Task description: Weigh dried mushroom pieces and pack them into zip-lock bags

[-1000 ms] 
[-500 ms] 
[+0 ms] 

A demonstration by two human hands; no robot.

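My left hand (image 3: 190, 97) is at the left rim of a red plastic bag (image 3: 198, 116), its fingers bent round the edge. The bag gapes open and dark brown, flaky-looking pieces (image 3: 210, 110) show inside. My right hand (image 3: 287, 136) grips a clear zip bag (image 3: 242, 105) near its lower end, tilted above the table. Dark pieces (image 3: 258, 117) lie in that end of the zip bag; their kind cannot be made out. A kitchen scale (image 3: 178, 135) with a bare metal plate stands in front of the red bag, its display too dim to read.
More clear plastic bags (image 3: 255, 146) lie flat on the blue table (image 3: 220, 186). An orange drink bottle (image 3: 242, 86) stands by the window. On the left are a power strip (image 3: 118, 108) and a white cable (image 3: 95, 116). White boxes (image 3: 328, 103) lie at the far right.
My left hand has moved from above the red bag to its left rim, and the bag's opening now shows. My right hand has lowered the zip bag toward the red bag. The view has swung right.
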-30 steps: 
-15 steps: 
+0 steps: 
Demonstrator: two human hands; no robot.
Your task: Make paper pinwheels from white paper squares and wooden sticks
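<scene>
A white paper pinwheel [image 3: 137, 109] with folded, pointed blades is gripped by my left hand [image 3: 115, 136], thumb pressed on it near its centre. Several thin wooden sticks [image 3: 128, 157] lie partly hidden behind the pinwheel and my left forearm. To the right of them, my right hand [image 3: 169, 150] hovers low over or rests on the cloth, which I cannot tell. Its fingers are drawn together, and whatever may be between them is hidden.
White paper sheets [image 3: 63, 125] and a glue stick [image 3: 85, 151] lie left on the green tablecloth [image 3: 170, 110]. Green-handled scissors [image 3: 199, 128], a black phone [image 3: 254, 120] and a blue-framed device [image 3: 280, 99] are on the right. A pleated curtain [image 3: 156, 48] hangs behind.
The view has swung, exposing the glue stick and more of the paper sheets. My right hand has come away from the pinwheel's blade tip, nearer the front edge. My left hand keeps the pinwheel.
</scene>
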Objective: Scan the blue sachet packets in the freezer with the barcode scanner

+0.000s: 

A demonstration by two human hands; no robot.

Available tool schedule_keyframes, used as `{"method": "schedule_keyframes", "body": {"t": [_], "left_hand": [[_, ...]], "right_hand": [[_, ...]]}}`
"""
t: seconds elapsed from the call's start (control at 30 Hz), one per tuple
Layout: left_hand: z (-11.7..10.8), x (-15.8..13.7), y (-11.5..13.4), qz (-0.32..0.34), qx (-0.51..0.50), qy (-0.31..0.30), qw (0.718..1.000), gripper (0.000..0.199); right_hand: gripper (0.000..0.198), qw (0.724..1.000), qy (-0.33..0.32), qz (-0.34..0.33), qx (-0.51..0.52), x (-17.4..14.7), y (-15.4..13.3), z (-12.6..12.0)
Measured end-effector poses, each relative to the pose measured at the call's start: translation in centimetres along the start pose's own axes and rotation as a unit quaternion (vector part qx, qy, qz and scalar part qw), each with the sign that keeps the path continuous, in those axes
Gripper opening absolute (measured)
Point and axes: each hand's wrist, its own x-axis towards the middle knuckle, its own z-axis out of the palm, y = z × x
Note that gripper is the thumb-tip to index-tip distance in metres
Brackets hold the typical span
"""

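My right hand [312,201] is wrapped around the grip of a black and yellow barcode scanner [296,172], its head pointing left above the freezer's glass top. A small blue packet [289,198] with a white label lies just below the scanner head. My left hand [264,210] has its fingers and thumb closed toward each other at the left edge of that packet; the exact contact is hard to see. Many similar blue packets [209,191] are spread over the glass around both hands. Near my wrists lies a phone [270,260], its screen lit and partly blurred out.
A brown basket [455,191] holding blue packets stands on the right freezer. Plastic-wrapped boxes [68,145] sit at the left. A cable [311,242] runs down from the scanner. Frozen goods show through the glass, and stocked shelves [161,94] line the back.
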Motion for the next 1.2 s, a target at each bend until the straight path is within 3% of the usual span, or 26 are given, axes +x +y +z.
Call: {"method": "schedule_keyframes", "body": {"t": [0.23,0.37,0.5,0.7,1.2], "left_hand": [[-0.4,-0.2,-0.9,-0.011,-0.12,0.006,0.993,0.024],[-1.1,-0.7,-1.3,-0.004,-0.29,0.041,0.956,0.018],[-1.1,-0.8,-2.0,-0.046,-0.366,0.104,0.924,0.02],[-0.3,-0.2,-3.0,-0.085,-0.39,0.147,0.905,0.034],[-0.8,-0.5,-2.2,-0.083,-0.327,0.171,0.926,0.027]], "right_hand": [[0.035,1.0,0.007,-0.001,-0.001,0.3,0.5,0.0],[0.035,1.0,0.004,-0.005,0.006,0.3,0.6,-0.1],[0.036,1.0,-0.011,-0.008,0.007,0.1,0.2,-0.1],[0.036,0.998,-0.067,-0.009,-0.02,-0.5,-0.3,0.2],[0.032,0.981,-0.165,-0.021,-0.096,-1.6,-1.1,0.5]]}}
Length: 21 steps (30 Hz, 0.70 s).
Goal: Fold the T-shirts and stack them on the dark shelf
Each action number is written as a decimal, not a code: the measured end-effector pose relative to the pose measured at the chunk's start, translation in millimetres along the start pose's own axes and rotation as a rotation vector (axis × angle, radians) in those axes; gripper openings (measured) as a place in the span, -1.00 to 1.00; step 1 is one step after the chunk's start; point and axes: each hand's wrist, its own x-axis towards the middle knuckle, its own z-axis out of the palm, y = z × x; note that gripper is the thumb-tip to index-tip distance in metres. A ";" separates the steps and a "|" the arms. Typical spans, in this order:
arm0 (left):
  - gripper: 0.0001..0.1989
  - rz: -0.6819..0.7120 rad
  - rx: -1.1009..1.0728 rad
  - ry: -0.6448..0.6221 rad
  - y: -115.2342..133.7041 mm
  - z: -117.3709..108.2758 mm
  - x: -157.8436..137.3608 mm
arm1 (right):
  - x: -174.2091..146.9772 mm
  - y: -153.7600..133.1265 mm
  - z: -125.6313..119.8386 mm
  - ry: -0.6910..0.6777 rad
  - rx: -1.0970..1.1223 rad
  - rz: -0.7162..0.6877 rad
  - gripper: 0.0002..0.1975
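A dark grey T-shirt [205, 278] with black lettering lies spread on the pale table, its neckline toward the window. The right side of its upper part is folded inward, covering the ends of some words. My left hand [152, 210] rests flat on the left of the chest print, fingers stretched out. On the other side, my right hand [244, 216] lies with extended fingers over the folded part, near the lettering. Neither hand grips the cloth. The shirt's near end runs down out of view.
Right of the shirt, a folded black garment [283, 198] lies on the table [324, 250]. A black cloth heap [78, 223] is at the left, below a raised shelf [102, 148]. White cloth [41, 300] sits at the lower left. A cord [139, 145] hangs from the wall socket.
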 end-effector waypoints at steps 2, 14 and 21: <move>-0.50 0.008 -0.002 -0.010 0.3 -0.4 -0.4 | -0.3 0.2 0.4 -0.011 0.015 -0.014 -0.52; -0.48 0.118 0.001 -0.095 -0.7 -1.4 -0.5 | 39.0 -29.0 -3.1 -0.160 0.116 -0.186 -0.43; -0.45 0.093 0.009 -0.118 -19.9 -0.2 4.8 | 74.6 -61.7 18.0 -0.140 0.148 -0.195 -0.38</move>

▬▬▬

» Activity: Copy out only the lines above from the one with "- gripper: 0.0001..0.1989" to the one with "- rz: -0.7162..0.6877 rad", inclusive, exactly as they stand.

» Exercise answer:
  - gripper: 0.0001..0.1989
  - rz: -0.6819..0.7120 rad
  - rx: -1.1009..1.0728 rad
  - ry: -0.6448..0.6221 rad
  - y: -115.2342..133.7041 mm
  - z: -117.3709..108.2758 mm
  - x: -157.8436..137.3608 mm
arm1 (right):
  - x: -174.2091..146.9772 mm
  - y: -153.7600..133.1265 mm
  - z: -125.6313..119.8386 mm
  - ry: -0.6910..0.6777 rad
  - rx: -1.0970..1.1223 rad
  - rz: -0.7162..0.6877 rad

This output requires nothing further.